For the past two generations, Lilla argues, "America has been without a political vision of its destiny. ... There are just two tired individualistic ideologies intrinsically incapable of discerning the common good and drawing the country together  to secure it under present circumstances." As an alternative, he proposes four lessons as an alternative:to this deteriorating state of affairs. they are "the priority of institutional over movement politics; the poser of democratic persuasion over aimless self-expression; and the priority of citizenship over personal or group identity" - and, fourth, "the urgent need for civic education in an increasingly individualistic and atomized nation." 

This is where he goes back to being both a political tactician as well as a political theorist. he revisits the sad history of how the democratic party eviscerated its own institutions in its post-1968 reforms. Regarding, his second priority, he recalls how liberals learned the wrong lesson from the civil rights movement. (For obvious historical reasons rooted in the anti-politics of the Jim Crow era, the Civil Rights movements had to rely on the federal courts.as the only branch of the government it had realistic access to.)  He argues that distrust of the legislative process (which requires persuading different people and may call for compromise) and a consequent reliance on courts has "detached liberal Democratic elites from a  wider base." This has created "the habit of treating every issue as one of inviolable right, leaving no room for negotiation. and inevitably cast opponents as immoral monsters, rather than simply as fellow citizens with different views." 

Lilla illustrates identity liberals' allergy to democratic persuasion with a humorous analogy to fishermen who "remain on shore, yelling at the fish about the historical wrongs visited on them by the sea, and the need for aquatic life to renounce its privilege. All in the hope that the fish will  collectively confess their sins and swim to shore to be netted." 

In conclusion, it is democratic citizenship as once widely understood and classically conceived that emerges as the ultimate solution. Citizenship both "is  a crucial weapon in the battle against Reaganite dogma because it brings home the fact that we are part pf a legitimate common enterprise" and also "provides a political language for speaking about a solidarity that transcends identity attachments." 

Citizenship alone can unite people across class and other categories. It may be the only language left that can educate Americans about duty to one another. In theory religion should be able to do so too. In fact, I would argue that early Christianity succeeded in part because it provided a newer and more inclusive kind of community at a time when the older models of civic citizenship were breaking down under the Roman Empire. While Lilla considers the U.S. "still a churchgoing nation," he correctly diagnoses religion's contemporary weakness: "the gospel now being preached, particularly in evangelical circles, has been infected with the same individualism, selfishness, and superficiality that have infected other sectors of American life." I especially like Lilla's appropriation of religious language in the service of citizenship - for example, image of taxes as "a kind of democratic tithe that goes to help fellow citizens."
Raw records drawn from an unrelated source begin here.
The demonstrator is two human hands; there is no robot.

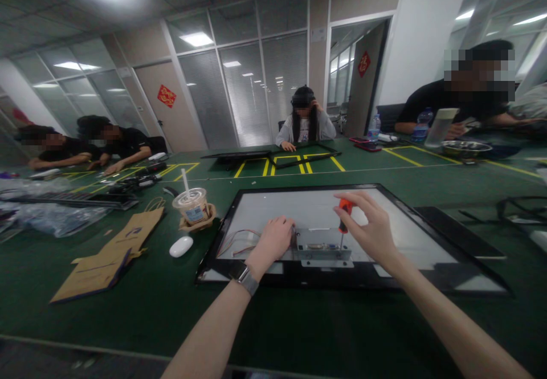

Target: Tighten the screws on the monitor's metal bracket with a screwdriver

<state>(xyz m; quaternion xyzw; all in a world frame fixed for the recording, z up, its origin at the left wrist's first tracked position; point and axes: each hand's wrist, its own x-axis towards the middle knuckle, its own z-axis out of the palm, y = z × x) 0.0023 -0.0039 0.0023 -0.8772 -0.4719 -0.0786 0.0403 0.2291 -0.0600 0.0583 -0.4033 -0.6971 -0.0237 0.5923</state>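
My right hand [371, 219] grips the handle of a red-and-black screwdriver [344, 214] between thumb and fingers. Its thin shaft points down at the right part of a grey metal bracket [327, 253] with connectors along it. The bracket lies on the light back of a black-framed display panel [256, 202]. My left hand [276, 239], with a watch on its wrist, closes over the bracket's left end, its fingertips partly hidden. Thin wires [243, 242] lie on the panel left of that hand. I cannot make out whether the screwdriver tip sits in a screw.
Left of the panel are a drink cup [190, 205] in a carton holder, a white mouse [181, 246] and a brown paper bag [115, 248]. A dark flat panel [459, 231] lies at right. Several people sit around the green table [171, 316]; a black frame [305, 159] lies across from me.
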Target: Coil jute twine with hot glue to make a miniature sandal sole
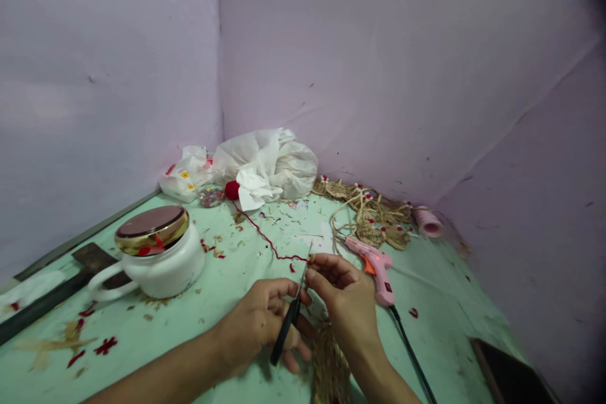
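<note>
My left hand (262, 322) is closed around black-handled scissors (286, 332), their thin metal blades pointing up and away from me. The blade tips reach the fingertips of my right hand (348, 293). Between thumb and fingers, that hand pinches the end of a red yarn (265, 237) beside a small tan bit. The strand runs back across the table to a red yarn ball (231, 190). Below my hands lies a bundle of braided tan jute (330, 366), partly covered by my right wrist.
A pink glue gun (374, 268) with a black cord lies right of my hands. A white mug (163, 268) with a gold-rimmed lid and a hammer (89, 268) stand left. Plastic bags (269, 161), jute pieces (379, 221) and a pink spool (428, 222) line the wall.
</note>
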The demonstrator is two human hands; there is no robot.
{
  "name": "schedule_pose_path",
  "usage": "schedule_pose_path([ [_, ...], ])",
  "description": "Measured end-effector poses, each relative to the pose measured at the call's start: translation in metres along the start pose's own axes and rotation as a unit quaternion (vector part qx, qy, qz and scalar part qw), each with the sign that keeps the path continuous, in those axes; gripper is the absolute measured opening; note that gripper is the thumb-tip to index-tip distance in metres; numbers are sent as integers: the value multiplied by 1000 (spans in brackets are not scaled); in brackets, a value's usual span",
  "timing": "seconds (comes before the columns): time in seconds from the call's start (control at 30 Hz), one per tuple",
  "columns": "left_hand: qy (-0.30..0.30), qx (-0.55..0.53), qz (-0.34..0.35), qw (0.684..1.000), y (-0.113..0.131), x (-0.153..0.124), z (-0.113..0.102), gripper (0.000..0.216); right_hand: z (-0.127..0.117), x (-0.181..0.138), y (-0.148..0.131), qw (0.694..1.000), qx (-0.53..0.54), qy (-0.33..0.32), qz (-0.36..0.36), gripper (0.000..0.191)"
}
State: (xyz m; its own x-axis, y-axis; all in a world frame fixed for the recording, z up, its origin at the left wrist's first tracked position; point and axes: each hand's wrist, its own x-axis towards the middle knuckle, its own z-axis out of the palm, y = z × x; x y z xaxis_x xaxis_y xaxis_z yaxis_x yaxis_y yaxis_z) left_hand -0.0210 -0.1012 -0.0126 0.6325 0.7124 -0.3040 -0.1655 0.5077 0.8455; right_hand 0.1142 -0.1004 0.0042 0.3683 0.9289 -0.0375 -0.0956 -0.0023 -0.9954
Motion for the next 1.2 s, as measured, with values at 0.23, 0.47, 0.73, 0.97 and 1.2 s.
schedule_pose_path([
  [0.23,13,-6,-9,1000,0,0,4,39,0,1,-2,1000,-11,6,-11,17],
  [0.47,-5,34,-13,999,4,0,-2,46,-2,3,2,1000,-4,14,-21,17],
  [0.73,4,20,-9,1000,3,1,-3,45,-2,4,6,1000,-6,10,-20,18],
  [0.97,12,14,-7,1000,2,1,-1,40,-4,5,5,999,-1,16,-34,18],
  [1.2,105,26,-12,994,20,1,-17,40,-10,10,5,999,34,23,-33,21],
])
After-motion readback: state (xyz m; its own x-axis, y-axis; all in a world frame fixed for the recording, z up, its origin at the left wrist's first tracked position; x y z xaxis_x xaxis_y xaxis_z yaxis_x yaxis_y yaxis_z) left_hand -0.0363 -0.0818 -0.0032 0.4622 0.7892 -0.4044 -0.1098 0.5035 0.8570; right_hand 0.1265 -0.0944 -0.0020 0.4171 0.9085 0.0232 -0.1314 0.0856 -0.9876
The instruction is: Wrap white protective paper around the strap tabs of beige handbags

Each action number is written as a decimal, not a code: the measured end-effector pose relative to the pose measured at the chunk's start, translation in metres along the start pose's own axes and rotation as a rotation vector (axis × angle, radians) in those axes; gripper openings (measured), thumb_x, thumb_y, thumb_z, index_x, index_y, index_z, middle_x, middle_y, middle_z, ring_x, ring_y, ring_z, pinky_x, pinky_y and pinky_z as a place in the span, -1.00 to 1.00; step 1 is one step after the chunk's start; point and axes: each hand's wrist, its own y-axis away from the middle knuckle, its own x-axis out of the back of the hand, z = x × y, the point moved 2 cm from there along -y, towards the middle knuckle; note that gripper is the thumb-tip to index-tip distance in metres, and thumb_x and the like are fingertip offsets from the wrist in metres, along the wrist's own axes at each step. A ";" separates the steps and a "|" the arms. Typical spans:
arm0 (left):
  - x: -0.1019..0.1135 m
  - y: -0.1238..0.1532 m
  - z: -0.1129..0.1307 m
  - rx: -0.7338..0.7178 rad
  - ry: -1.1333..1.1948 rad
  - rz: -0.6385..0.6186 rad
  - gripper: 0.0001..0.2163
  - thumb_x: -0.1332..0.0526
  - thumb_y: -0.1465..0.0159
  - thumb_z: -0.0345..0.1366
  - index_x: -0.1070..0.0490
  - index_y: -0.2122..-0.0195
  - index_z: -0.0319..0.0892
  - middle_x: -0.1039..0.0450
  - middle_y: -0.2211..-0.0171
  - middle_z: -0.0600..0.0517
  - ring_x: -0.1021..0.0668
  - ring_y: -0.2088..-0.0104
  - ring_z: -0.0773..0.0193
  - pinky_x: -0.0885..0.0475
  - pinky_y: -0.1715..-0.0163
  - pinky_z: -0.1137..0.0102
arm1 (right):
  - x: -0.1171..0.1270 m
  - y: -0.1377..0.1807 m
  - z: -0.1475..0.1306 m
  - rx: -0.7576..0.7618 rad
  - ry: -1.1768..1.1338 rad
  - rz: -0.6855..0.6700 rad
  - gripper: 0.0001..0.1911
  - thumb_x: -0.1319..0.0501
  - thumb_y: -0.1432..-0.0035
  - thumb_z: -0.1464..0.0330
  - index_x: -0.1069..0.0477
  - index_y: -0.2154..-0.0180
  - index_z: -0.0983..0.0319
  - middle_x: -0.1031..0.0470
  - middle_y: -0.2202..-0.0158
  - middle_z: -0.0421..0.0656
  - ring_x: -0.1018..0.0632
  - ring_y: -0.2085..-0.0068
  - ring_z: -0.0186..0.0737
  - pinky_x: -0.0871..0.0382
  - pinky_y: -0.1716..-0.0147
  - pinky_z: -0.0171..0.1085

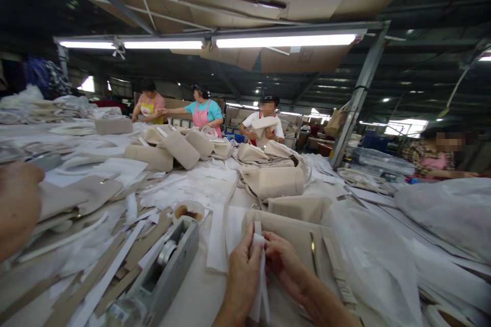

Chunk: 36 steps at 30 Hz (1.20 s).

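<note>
My left hand [241, 278] and my right hand [286, 263] are both closed on a narrow white strip of padding [259, 265] held upright between them, its lower end hanging past my left wrist. Just behind the hands lies a flat beige bag [303, 237] with a gold zip and a strap. A grey tape dispenser [166, 265] sits to the left of my left hand.
Beige bags [274, 181] are piled across the white-covered table [215, 291]. Brown and white strips [111, 265] litter the left side, near a small cup [187, 211]. Clear plastic sheeting [448, 214] lies right. Several other people [205, 110] work at the far side. A blurred arm [17, 209] intrudes at left.
</note>
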 end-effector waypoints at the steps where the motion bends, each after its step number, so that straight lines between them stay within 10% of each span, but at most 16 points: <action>1: 0.000 0.000 0.000 -0.018 0.009 0.017 -0.34 -0.21 -0.19 -0.10 -0.12 -0.29 -0.17 -0.45 0.57 0.12 -0.39 0.65 0.33 -0.31 0.65 0.49 | -0.001 0.000 0.000 -0.020 -0.066 -0.037 -0.72 -0.21 0.33 0.43 -0.39 0.40 0.21 -0.44 0.59 -0.28 -0.35 0.65 -0.33 -0.18 0.74 -0.38; 8: -0.006 -0.003 -0.006 0.071 0.139 -0.018 0.01 -0.28 -0.16 -0.11 0.53 -0.35 -0.20 -0.34 0.64 0.22 -0.41 0.69 0.32 -0.32 0.69 0.49 | 0.006 -0.007 0.008 -0.177 -0.287 -0.122 -0.57 -0.35 0.16 0.05 -0.46 0.40 0.29 -0.50 0.51 -0.15 -0.41 0.61 -0.35 -0.07 0.76 -0.43; 15: -0.009 -0.007 -0.013 0.121 0.270 -0.059 0.09 -0.39 -0.06 -0.20 0.49 -0.36 -0.08 -0.52 0.33 0.05 -0.48 0.61 0.38 -0.40 0.62 0.50 | 0.006 -0.012 0.009 -0.080 -0.287 -0.111 -0.34 -0.42 0.29 -0.13 -0.39 0.33 0.25 -0.34 0.56 -0.31 -0.39 0.56 -0.39 -0.16 0.67 -0.45; 36: -0.007 -0.007 -0.010 0.175 0.288 -0.163 0.06 -0.34 -0.07 -0.12 0.48 -0.36 -0.18 -0.43 0.61 0.13 -0.48 0.69 0.22 -0.41 0.68 0.39 | 0.010 -0.006 -0.010 0.044 -0.062 -0.161 -0.57 -0.40 0.22 0.40 -0.46 0.20 0.22 -0.59 0.32 -0.09 -0.53 0.42 -0.24 -0.11 0.65 -0.42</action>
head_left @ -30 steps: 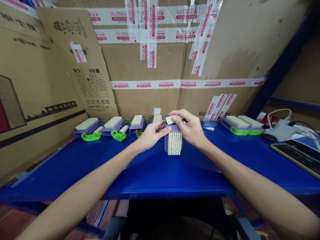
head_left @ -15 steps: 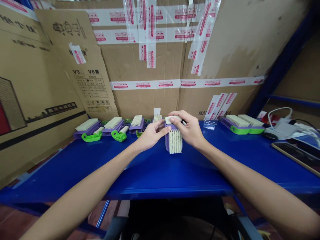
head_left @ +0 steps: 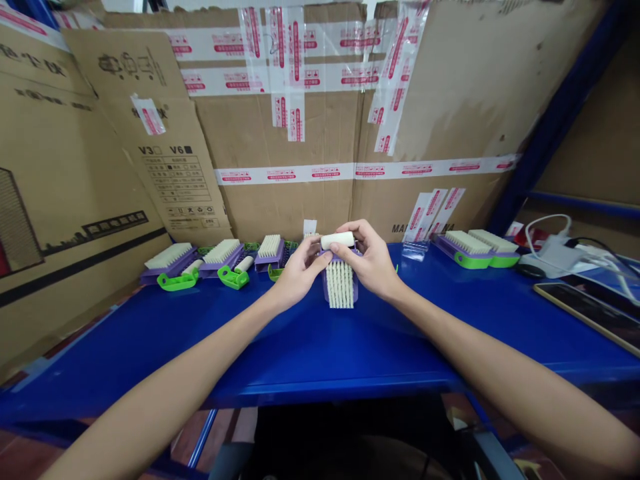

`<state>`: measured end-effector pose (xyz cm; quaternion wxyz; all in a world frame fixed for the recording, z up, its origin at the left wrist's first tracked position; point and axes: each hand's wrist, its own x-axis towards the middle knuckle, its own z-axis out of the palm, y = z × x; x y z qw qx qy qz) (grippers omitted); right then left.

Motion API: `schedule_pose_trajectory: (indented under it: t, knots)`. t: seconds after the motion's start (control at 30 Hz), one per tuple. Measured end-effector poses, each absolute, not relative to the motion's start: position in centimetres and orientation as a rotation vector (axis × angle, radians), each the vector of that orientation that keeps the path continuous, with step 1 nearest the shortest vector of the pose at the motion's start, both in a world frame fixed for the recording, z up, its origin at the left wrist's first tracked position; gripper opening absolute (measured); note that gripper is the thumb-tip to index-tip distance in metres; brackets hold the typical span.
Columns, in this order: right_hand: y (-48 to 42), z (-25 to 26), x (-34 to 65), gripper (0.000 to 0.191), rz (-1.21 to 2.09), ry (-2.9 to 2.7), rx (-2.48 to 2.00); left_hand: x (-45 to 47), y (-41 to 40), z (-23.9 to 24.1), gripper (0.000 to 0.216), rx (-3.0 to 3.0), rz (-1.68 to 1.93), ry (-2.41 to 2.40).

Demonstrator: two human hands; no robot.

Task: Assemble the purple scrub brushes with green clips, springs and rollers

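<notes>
Between my hands, above the blue table, is a purple brush point(head_left: 341, 283) with cream bristles in rows facing me. A white cylindrical roller point(head_left: 337, 241) lies crosswise at the brush's top end. My left hand point(head_left: 297, 272) is closed on the brush from the left, its thumb at the upper edge and its fingertips by the roller's left end. My right hand point(head_left: 373, 259) is closed around the roller's right end, thumb pressed near its lower edge. The fingers behind the brush are hidden, as is the joint between roller and brush.
Several purple brushes point(head_left: 220, 252) with loose green frames point(head_left: 233, 277) stand along the back left. Two green-edged brushes point(head_left: 473, 259) are at the back right, near a phone point(head_left: 590, 310) and a white charger with cables point(head_left: 555, 260). Taped cardboard point(head_left: 285, 207) walls the back of the blue table point(head_left: 300, 360).
The brush has turned to face me more squarely, and the roller now sits more level across its top. My view has shifted slightly; both hands keep their hold.
</notes>
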<state>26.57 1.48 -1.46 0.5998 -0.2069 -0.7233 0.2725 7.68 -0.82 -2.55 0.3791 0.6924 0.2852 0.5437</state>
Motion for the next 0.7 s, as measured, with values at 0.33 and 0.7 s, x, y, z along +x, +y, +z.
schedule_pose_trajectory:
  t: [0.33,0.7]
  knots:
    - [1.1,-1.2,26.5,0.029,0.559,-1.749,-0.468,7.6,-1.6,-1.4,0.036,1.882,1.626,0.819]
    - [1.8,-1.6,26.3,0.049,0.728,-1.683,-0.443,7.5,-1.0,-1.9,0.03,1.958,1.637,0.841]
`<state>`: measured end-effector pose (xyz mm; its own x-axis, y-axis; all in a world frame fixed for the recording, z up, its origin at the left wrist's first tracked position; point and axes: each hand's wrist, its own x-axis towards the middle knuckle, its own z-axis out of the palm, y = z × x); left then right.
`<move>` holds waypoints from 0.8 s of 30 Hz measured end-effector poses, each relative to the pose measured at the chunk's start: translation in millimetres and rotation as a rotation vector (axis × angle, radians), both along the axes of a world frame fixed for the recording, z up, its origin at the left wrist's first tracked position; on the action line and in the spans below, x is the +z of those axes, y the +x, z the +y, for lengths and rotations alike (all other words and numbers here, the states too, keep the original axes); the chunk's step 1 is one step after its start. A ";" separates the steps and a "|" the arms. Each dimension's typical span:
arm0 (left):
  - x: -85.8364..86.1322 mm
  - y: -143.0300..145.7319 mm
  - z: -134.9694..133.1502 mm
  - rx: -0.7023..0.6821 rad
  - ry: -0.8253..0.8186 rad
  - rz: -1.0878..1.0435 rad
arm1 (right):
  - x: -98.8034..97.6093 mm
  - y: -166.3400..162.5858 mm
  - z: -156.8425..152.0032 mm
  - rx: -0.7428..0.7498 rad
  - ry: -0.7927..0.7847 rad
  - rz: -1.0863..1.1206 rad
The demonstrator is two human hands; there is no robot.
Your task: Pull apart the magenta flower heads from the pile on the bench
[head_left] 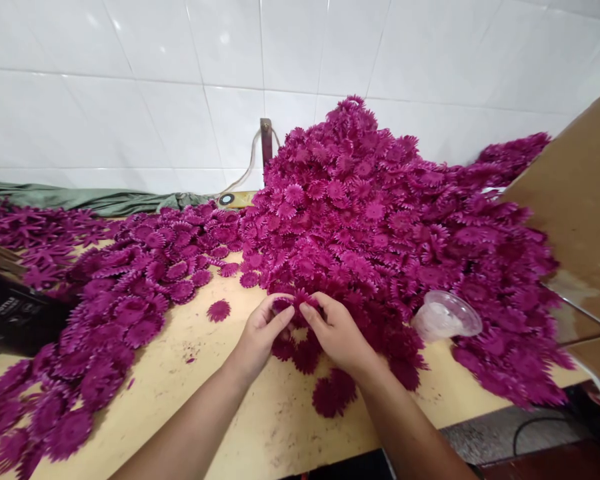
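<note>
A tall heap of magenta fabric flower heads point(370, 213) covers the right half of a yellowish table point(180, 380). At its near foot, my left hand point(260, 333) and my right hand point(335, 330) meet, fingertips pinching one magenta flower piece point(296, 303) between them. A few loose flowers point(333, 393) lie on the table just below my hands. A second, flatter spread of finished flower pieces point(110, 313) runs along the left side.
A clear plastic cup point(445, 317) lies on its side in the heap at the right. A cardboard box flap point(580, 220) rises at far right. A dark box point(10, 313) sits at left, green cloth point(95, 199) against the white tiled wall.
</note>
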<state>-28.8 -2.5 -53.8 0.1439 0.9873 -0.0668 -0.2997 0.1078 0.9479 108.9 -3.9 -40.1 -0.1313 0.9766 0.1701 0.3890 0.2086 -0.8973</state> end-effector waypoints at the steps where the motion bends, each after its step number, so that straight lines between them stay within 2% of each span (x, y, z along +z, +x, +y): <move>1: -0.9 0.2 1.1 0.016 -0.030 -0.024 | 1.0 0.1 -0.1 0.036 -0.014 0.029; 4: -1.2 1.2 4.5 0.062 -0.076 -0.098 | 5.4 2.3 -0.5 0.136 -0.111 0.153; 7: 0.9 2.8 5.6 0.041 -0.087 -0.135 | 9.1 4.2 -0.2 0.177 -0.148 0.216; 14: 2.0 2.7 6.2 0.094 -0.048 -0.065 | 2.7 3.9 9.0 0.028 -0.090 0.196; 20: 6.9 -1.9 4.5 0.139 0.049 0.115 | 4.4 6.2 28.3 -0.191 0.008 0.194; 24: 10.3 -4.0 2.5 0.115 0.093 0.173 | 9.8 3.3 37.1 -0.092 0.001 0.143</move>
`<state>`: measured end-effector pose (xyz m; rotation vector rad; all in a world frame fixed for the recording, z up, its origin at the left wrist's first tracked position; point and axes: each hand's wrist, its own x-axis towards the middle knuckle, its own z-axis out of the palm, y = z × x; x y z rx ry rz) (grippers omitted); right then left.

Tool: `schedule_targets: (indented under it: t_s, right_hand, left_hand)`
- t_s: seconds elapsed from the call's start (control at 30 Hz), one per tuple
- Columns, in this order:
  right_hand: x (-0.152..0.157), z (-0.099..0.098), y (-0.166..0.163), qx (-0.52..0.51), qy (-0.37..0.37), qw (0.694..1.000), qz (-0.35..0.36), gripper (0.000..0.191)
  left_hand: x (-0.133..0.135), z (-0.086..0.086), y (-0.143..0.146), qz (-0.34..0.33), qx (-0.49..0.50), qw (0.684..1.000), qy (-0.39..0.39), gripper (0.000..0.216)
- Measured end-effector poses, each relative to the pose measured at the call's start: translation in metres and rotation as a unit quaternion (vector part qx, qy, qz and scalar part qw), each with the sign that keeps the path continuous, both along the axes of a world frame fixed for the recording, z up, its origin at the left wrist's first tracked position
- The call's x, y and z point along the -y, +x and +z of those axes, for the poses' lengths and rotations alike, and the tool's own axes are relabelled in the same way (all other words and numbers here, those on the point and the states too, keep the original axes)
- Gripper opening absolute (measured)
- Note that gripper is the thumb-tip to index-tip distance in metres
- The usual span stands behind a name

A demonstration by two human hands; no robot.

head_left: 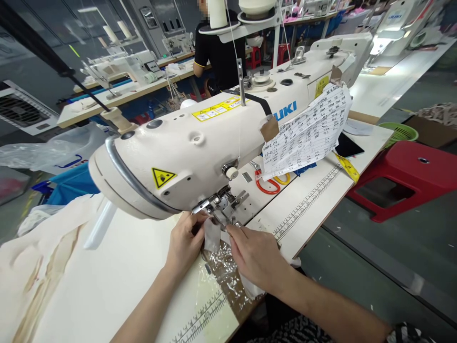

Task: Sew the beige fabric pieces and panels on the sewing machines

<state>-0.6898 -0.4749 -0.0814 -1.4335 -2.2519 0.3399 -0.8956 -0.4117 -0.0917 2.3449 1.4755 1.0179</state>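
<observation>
A large white sewing machine (210, 138) stands across the middle of the table. Below its needle area, a strip of pale fabric (213, 236) hangs between my hands. My left hand (185, 240), fingers bent together, pinches the fabric's edge close to the presser foot (214, 209). On the other side, my right hand (255, 252) is closed at the front of the foot, its fingertips pressed on the fabric there. More pale cloth (252, 287) shows below the right hand. The fingertips are partly hidden under the machine head.
Scissors with red handles (267, 186) lie behind the needle area, by a printed ruler (309, 197). A handwritten sheet (307, 136) is taped to the machine. A red stool (407, 176) stands right. Beige fabric (46, 271) lies left. Another person (221, 57) sits beyond.
</observation>
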Motion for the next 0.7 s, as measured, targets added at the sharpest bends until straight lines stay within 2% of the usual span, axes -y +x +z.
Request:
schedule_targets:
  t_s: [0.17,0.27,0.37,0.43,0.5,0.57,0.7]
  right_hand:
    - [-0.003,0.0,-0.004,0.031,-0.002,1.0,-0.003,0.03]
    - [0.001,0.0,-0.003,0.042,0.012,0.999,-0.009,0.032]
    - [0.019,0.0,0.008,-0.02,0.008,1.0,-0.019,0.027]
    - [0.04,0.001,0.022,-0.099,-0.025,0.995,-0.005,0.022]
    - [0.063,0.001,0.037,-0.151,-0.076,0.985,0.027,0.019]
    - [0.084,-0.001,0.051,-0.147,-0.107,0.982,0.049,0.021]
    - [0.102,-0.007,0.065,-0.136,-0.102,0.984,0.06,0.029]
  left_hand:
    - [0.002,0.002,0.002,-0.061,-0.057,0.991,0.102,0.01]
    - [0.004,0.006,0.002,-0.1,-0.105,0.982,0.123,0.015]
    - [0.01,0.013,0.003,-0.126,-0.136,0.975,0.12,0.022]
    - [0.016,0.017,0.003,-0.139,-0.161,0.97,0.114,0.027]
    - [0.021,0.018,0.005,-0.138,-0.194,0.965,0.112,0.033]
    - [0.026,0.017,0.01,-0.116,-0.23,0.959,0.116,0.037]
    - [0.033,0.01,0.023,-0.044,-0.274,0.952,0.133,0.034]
Ultimately, I think,, part of in the early 21st century is that no one of us is ever fully free either from either contemporary American obsession - individualism or identity. Lilla himself, for example, admits to being an abortion-rights absolutist - although he takes his own advice seriously enough to acknowledge that others disagree with him and so to regret the bridge-burning attitude represented, for example, by the exclusion of Governor Casey from the 1992 Convention and more recently by the January 2017 Women's March.

For a political operative looking for a new strategy to revive liberal electoral fortune, this book is a must read - although what it has to say challenges almost everything that is now normative in contemporary politics. More importantly, this book is a must read for anyone worried about the direction our country has been heading and is open to re-imagining a politics not hopelessly trapped in individualism and identity.